▶ ACTIVITY
Only the number is wanted: how many lines below include "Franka"?

[Collected data entries]
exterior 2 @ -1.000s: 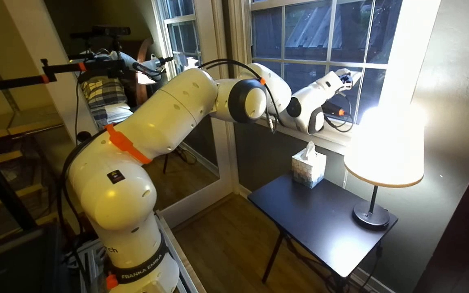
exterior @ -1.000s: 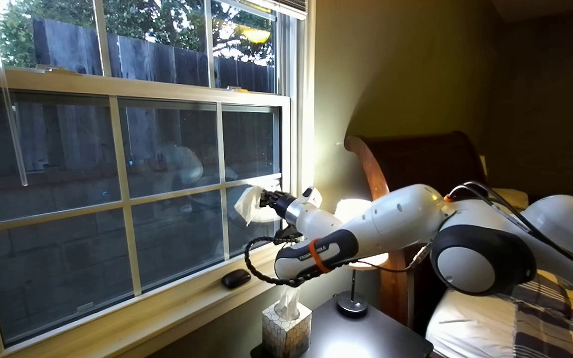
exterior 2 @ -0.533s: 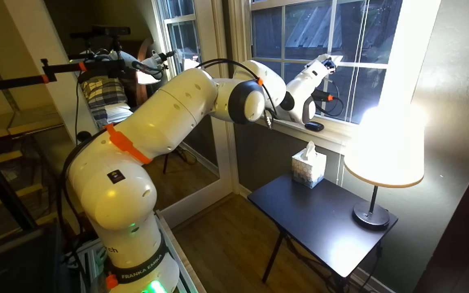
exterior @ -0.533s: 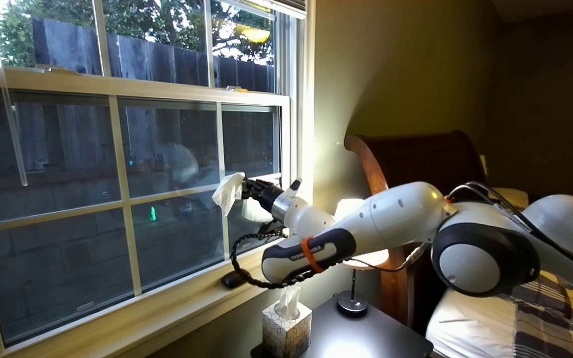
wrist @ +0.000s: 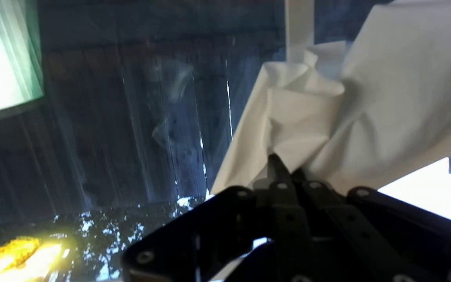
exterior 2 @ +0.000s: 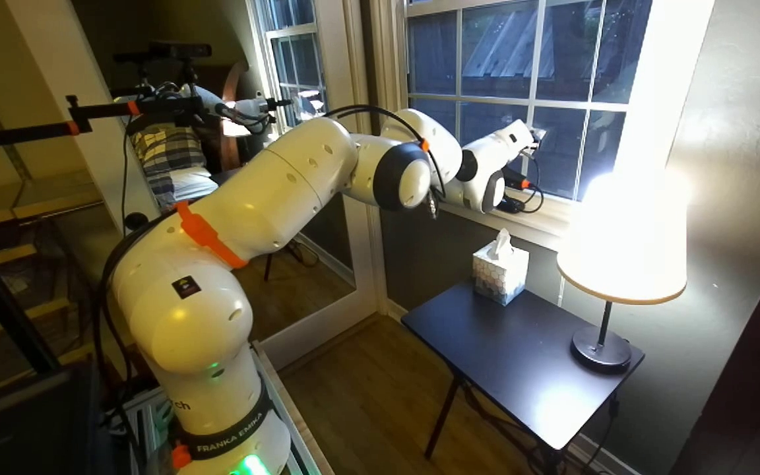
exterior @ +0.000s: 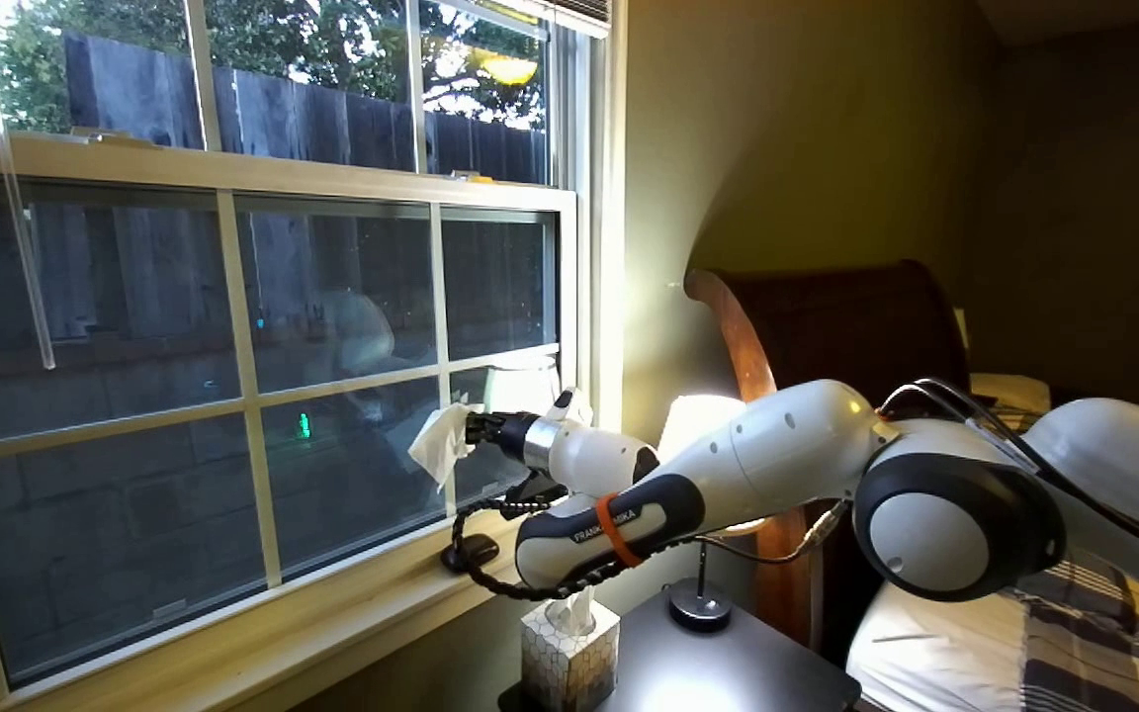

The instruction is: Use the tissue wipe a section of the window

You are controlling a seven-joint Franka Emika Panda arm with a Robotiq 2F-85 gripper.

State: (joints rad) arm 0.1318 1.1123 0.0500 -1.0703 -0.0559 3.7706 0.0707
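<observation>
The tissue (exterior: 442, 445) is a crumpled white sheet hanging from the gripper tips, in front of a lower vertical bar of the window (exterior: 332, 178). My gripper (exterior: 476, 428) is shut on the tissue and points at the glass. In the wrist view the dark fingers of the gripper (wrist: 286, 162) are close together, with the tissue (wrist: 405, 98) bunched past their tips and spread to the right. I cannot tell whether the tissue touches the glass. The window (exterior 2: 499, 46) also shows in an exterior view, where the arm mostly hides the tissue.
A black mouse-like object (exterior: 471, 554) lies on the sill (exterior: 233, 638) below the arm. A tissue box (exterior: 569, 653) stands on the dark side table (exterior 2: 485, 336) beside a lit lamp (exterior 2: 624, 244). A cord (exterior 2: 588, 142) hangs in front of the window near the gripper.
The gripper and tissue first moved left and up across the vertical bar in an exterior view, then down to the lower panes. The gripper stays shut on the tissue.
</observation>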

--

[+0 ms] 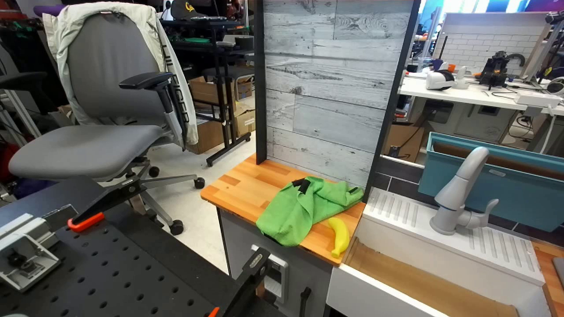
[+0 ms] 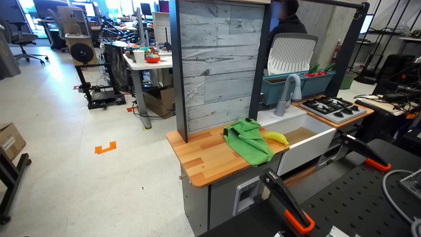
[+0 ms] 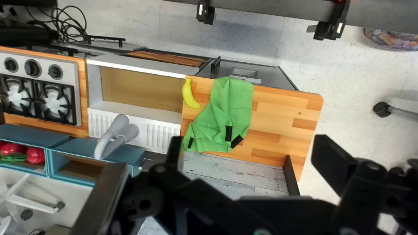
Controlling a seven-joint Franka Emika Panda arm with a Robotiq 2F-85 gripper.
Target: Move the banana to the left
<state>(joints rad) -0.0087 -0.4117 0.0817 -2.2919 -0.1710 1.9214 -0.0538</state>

▶ WRITTEN RESPONSE
2